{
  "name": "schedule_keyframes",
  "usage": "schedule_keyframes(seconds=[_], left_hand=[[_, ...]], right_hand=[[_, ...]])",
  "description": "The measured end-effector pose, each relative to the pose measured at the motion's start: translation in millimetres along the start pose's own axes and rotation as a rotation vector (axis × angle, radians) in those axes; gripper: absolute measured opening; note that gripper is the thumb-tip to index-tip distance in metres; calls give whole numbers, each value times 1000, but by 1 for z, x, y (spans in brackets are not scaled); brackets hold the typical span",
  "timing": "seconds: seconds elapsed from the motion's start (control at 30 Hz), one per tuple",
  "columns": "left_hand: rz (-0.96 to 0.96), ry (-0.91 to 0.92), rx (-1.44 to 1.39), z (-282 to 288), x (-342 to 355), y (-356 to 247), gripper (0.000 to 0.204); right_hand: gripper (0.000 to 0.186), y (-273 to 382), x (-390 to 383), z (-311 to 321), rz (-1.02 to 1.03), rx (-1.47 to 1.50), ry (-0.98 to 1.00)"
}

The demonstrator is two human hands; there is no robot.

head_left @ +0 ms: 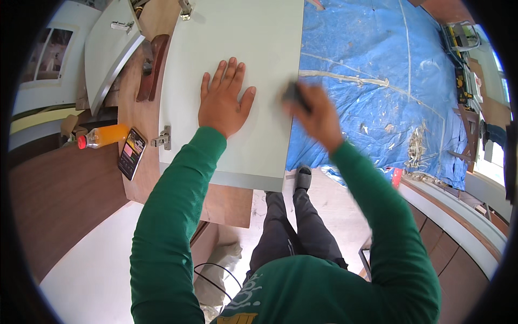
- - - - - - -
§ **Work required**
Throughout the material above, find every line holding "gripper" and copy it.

§ **Solved problem**
  "description": "The measured end-effector pose, each relative to the pose measured at the motion's start: translation in millimetres along the start pose's own axes and rotation as a rotation vector (axis × angle, radians) in those axes; gripper: absolute measured opening; note that gripper is the thumb-tip to index-tip distance in metres; calls give whole numbers, each value times 1000, but by 1 for z, x, y (spans in brackets are not scaled); brackets hold the typical span",
  "columns": "left_hand: rz (-0.96 to 0.96), ry (-0.91 to 0.92), rx (-1.44 to 1.39), z (-282 to 288), x (-342 to 355), y (-356 to 247), gripper (0.000 to 0.204); right_hand: gripper (0.000 to 0.186), y (-273 to 382), x (-390 to 383), z (-311 to 321), rz (-1.02 to 1.03), rx (-1.47 to 1.50), ry (-0.98 to 1.00)"

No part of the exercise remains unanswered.